I hear everything people say about me. But I’ll still smile and act like I don’t, because guess what? I ain’t going nowhere.
Lumen: Black voices in cannabis
On her purpose in life…
Every time I want to give up, someone’s in my inbox or telling me how I inspired them. And it’s not just cannabis – people inspired in general to be independent and live out their dreams.
Every time I reach a goal, I go for another goal. [To] step away to see me, what I have done, what I have accomplished, which people I have inspired – hopefully one day, I can see the greatness.
I do stuff like the Covid task force, I was appointed to that. I was the only cannabis [professional], the first woman of color with all these big-name people. In 2019, I was asked to speak at Stanford and that was amazing because everyone had all these initials behind their name.
“I’m doing what I feel and what my purpose is in this industry and on this earth. This is something that was brought to me by the universe, something that I fought for—for the equity [program], for the people.”
The community supports us. We get older people, younger people, doctors, lawyers, IT, all walks of life. People make it a point—especially African-American people, or people that look up dispensaries that are Black-owned that come from different states, or that are woke—they come and support.
It’s a little joke: We know who’s gone to Posh by the blue bag. [Customers are] like, ‘When I come home, my wife’s like, ‘You went to Tiffany’s?’ ‘No, I went to the Tiffany’s of cannabis. Don’t get excited.’
On the future …
It’s bigger than me, so that’s what keeps me going. Also, this is all I have. If this does not work out, I have no savings. This is it.
If they give us that [federal tax code] 280-E [reform], we gonna finally be able to see some success stories.

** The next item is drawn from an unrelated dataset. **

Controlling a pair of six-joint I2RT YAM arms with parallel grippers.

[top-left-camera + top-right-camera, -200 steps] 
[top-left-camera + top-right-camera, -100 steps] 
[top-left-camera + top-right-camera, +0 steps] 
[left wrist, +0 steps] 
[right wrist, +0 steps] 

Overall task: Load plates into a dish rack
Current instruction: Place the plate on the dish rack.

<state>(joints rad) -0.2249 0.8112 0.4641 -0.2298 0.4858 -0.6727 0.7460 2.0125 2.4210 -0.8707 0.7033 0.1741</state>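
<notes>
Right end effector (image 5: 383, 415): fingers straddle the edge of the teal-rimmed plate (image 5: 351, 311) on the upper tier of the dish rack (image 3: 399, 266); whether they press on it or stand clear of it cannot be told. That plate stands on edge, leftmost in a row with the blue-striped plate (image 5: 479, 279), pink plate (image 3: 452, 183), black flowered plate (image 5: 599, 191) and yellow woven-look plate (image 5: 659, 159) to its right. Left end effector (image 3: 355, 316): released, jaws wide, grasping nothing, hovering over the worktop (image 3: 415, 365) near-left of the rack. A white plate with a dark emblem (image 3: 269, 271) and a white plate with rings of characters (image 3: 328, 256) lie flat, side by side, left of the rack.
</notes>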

I don’t give a fuck if they don’t do the [legal cannabis] banking, just give me the 280-E. I’ll make my own bank.
Charting Harlem’s long history as a hotbed for cannabis culture
I know once they build this park behind us—the most expensive park in the city—that we’re going to have so many customers. It’s going to be nice to be the waterfront dispensary that I dreamed of, actually at the pier—Pier 90. It’ll be completed by 2025.
Hopefully, some franchising [is in the future], doing more products. [Outside Lands Festival] Grasslands, we’ll be there again this year. [My ultimate goal is] to be a philanthropist and a billionaire. I want Amazon to buy my license—Posh Green powered by Amazon.